§ **Task prompt**:
From the records below, output exactly the lines starting at the line with "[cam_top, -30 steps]" and ending at the line with "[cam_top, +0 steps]", both of them included, but no pictures.

┄┄┄┄┄┄┄┄┄┄┄┄┄┄┄┄┄┄┄┄

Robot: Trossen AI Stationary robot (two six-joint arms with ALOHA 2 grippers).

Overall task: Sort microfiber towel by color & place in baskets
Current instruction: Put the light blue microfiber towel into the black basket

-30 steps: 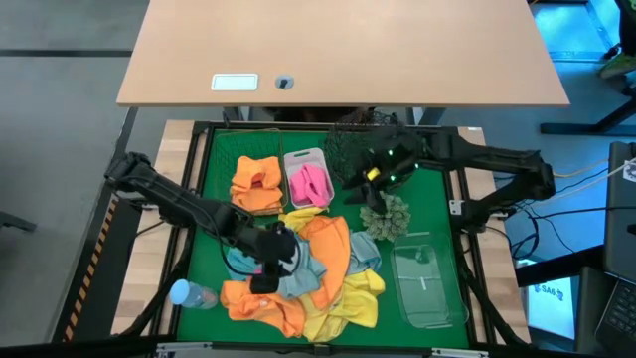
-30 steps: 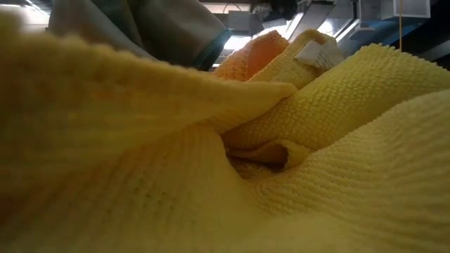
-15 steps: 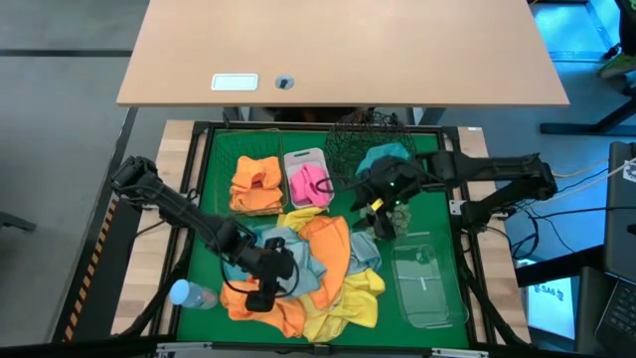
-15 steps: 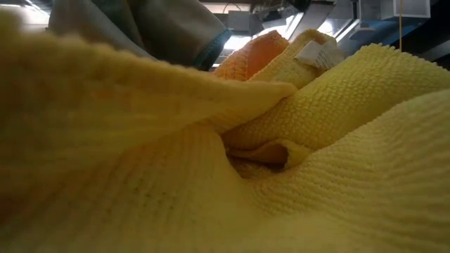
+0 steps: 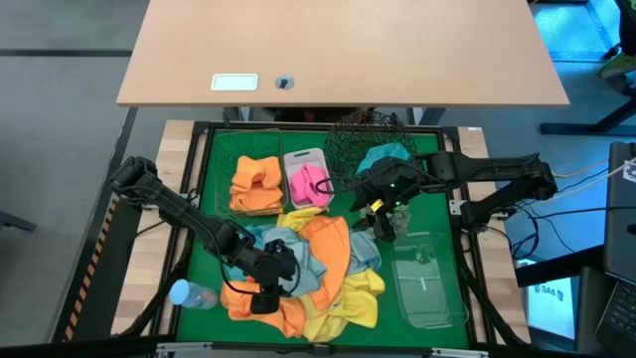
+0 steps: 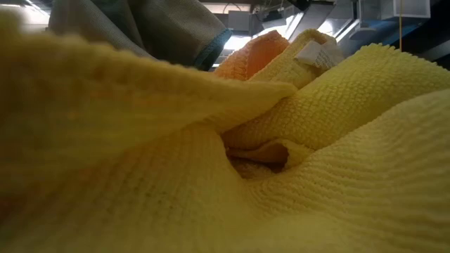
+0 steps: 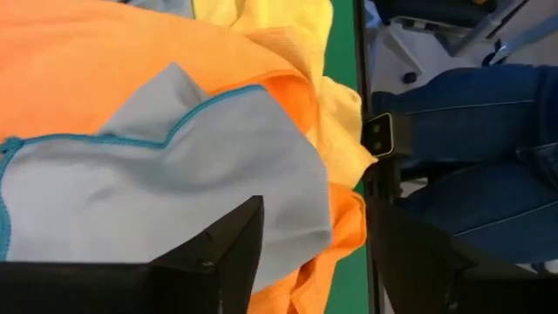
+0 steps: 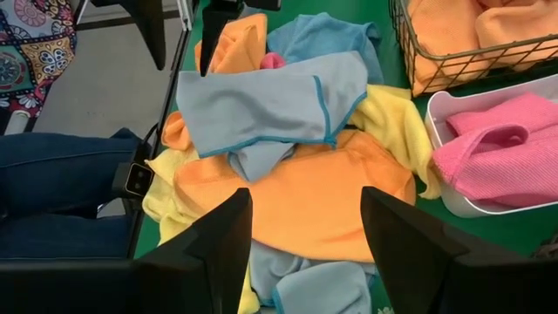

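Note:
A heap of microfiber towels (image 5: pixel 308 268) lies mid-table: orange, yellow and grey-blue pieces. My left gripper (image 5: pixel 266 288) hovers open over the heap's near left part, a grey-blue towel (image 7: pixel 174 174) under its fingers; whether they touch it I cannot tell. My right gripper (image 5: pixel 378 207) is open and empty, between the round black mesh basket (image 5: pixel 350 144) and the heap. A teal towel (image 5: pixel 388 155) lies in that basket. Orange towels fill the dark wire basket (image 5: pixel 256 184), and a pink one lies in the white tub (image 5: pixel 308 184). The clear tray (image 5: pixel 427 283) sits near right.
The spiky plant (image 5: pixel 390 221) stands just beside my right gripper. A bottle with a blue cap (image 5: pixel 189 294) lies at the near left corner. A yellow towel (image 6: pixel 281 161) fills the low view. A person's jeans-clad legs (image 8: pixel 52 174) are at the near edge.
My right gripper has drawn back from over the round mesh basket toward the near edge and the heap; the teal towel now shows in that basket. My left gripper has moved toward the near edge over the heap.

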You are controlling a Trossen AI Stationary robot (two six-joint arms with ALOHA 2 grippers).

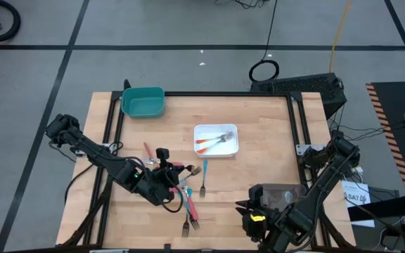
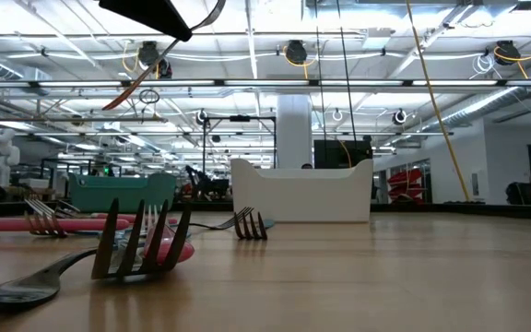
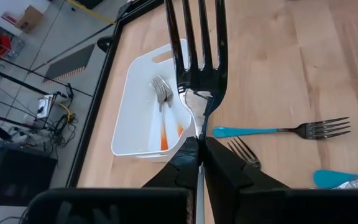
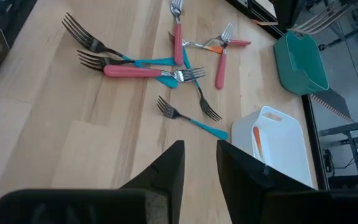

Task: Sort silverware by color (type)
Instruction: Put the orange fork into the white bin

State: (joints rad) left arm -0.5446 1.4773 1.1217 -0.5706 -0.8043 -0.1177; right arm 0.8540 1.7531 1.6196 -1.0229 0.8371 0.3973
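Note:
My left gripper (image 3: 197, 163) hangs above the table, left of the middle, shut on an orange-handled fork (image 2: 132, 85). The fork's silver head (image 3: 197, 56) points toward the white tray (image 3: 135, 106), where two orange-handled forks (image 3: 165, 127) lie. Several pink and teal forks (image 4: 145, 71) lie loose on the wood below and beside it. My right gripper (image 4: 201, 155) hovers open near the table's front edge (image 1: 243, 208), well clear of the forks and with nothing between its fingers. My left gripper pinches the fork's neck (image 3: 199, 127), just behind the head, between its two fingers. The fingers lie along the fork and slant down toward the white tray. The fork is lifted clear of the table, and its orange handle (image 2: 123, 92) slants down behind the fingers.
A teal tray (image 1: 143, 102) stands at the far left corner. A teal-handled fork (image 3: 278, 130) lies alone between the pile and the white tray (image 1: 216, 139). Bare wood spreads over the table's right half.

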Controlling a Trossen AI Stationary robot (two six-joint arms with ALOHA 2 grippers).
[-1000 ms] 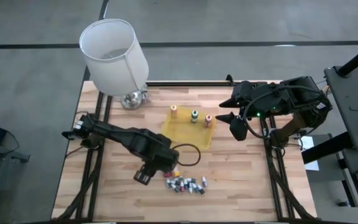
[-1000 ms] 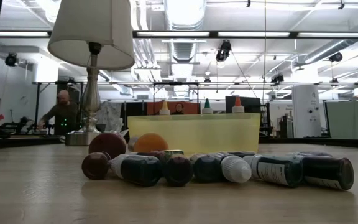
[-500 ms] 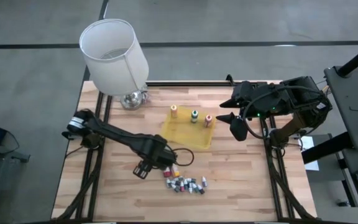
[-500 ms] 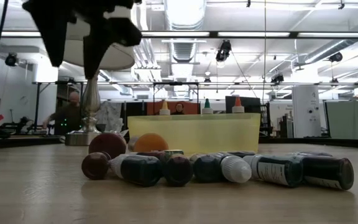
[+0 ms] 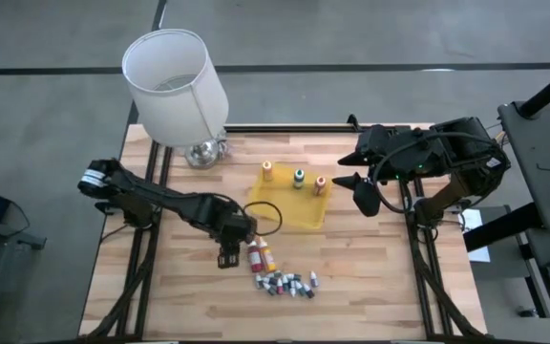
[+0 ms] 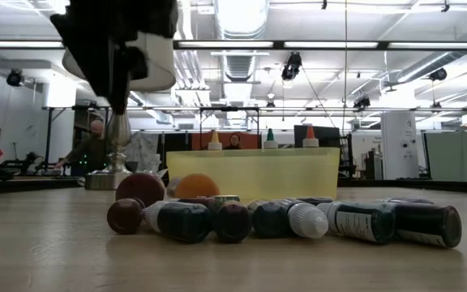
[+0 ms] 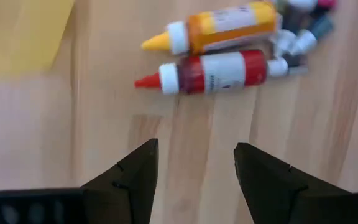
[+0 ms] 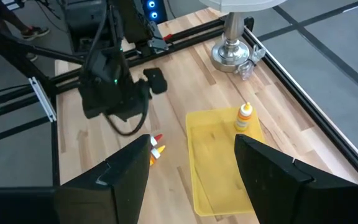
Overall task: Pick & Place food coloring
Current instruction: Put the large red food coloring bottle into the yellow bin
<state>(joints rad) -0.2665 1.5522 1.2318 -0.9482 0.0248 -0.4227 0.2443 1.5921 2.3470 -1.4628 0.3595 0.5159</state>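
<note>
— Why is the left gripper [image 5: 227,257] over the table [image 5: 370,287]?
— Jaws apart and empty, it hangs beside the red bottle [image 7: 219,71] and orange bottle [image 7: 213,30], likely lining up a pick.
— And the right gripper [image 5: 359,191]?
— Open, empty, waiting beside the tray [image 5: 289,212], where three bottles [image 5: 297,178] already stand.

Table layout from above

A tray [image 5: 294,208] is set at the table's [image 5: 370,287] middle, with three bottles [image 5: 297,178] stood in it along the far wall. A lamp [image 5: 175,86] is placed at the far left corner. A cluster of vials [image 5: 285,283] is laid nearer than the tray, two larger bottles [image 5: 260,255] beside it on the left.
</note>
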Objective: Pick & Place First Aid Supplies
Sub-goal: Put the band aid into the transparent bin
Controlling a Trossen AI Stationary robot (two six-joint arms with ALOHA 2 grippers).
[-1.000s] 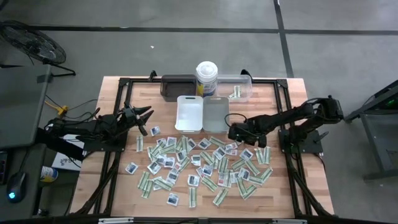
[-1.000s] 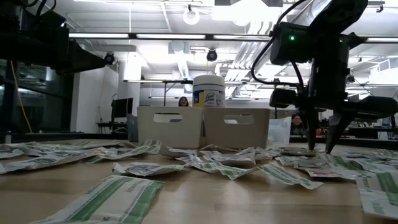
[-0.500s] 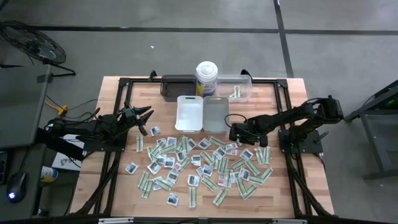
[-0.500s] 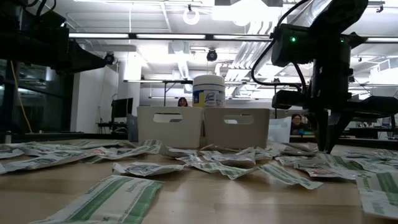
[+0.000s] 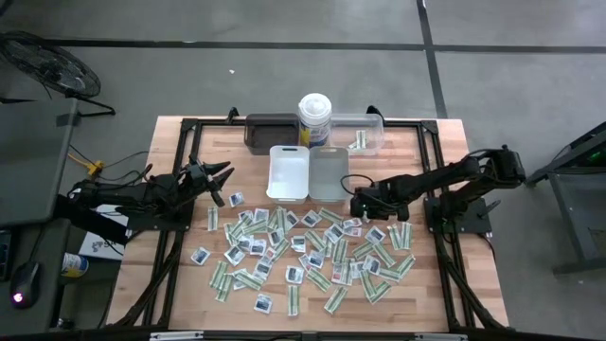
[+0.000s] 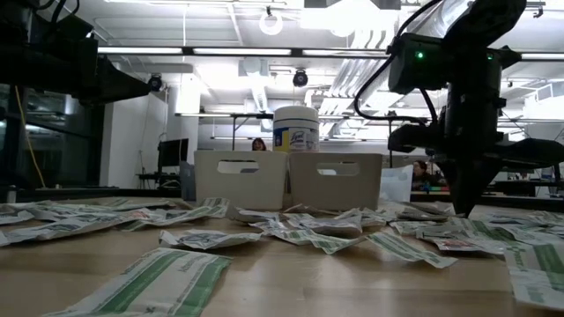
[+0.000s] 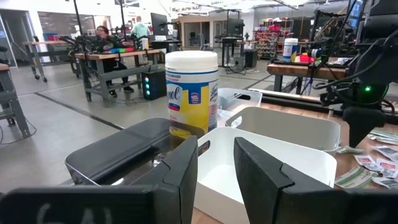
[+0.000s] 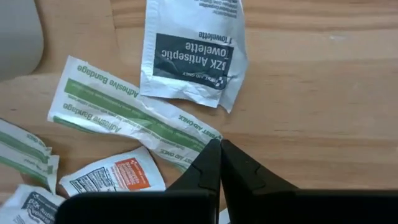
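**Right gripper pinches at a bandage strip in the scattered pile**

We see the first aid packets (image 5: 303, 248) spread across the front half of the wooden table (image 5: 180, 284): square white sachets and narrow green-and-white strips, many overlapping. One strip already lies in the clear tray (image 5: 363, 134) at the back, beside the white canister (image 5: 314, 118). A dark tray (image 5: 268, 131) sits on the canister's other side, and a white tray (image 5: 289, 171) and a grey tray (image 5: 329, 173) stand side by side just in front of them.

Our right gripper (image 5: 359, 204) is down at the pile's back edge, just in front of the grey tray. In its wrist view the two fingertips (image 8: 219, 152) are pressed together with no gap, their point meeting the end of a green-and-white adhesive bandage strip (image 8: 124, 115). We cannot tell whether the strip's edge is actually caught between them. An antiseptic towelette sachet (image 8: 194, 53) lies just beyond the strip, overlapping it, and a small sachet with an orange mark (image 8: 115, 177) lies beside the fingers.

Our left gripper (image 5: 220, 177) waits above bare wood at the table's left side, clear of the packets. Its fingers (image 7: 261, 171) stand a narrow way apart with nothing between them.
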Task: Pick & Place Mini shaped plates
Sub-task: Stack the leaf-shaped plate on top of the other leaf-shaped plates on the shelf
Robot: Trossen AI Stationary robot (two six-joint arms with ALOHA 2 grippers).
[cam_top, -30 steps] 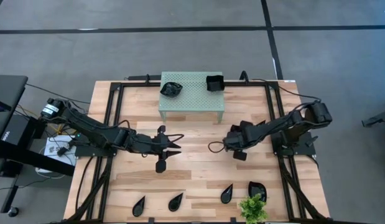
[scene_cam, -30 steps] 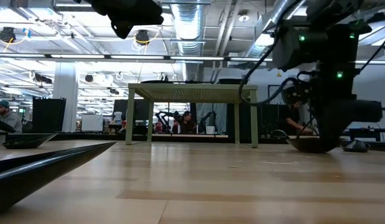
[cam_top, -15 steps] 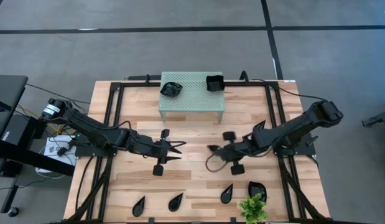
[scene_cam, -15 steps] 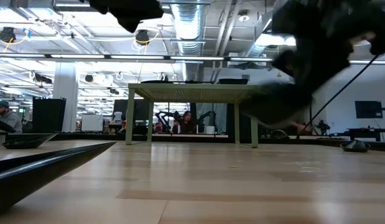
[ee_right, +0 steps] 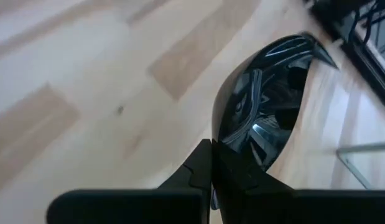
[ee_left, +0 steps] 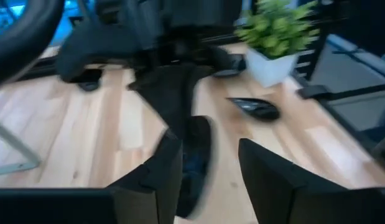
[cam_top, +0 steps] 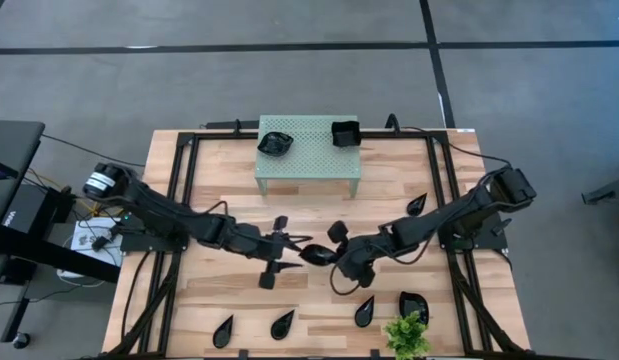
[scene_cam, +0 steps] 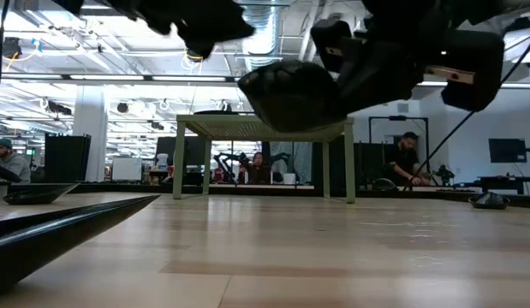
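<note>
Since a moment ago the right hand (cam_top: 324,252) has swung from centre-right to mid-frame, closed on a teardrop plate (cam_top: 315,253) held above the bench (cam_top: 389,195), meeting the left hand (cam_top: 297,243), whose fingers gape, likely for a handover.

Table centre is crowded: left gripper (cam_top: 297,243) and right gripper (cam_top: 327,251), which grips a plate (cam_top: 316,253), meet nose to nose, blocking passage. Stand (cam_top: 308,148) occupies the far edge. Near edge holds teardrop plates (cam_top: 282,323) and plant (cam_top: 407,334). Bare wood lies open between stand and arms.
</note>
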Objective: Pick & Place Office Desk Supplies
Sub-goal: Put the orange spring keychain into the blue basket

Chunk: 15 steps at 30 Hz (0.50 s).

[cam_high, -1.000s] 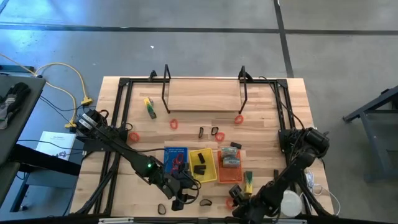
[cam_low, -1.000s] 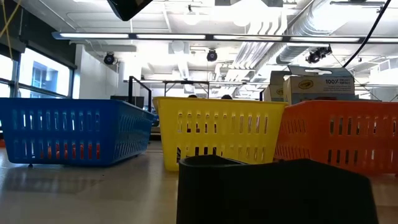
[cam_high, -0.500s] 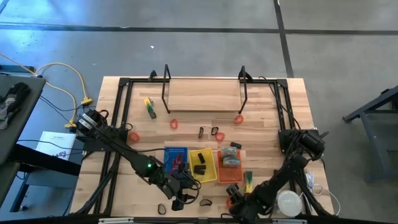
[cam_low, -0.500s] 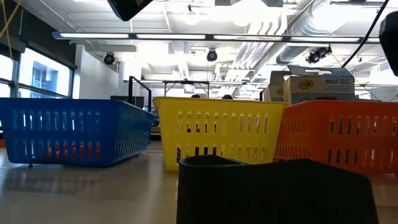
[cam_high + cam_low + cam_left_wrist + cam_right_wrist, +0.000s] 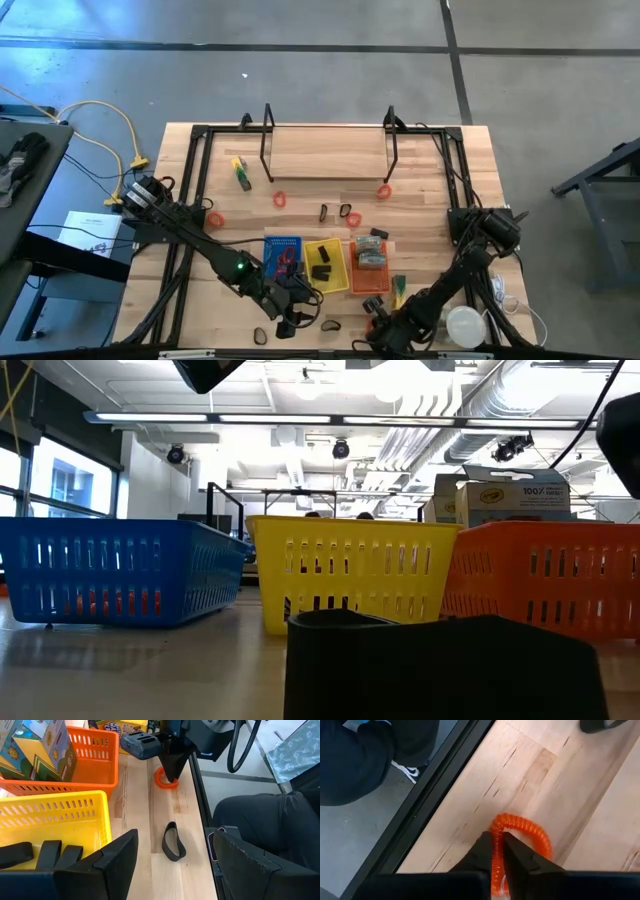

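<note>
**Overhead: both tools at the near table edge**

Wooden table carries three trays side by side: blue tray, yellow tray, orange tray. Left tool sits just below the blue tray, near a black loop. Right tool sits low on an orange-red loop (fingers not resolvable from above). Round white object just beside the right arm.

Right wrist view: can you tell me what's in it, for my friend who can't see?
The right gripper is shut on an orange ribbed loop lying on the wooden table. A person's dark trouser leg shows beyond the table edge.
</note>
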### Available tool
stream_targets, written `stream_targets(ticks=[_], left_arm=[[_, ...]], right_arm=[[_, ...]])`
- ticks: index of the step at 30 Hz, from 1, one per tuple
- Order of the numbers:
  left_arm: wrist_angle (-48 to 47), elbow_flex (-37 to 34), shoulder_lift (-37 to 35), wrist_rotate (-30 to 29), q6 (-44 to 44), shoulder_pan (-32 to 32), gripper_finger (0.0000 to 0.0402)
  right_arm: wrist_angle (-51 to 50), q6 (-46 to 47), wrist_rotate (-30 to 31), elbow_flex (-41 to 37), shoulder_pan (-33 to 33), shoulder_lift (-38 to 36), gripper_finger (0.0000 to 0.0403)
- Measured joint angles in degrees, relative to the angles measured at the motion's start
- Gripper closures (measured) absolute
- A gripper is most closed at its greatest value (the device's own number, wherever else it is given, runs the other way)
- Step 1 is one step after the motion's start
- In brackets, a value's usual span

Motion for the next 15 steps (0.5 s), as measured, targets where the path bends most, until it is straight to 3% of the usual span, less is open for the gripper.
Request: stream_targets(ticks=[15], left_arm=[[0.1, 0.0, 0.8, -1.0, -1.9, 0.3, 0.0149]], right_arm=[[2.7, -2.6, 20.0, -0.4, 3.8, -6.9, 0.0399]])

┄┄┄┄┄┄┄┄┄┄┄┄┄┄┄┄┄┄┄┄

§ **Written answer**:
[cam_top, -30 steps] 
[scene_cam, -30 steps] 
[cam_top, -15 steps] 
[scene_cam, -15 steps] 
[ee_right, +0 steps] 
[ee_left, +0 steps] 
[cam_top, +0 steps] 

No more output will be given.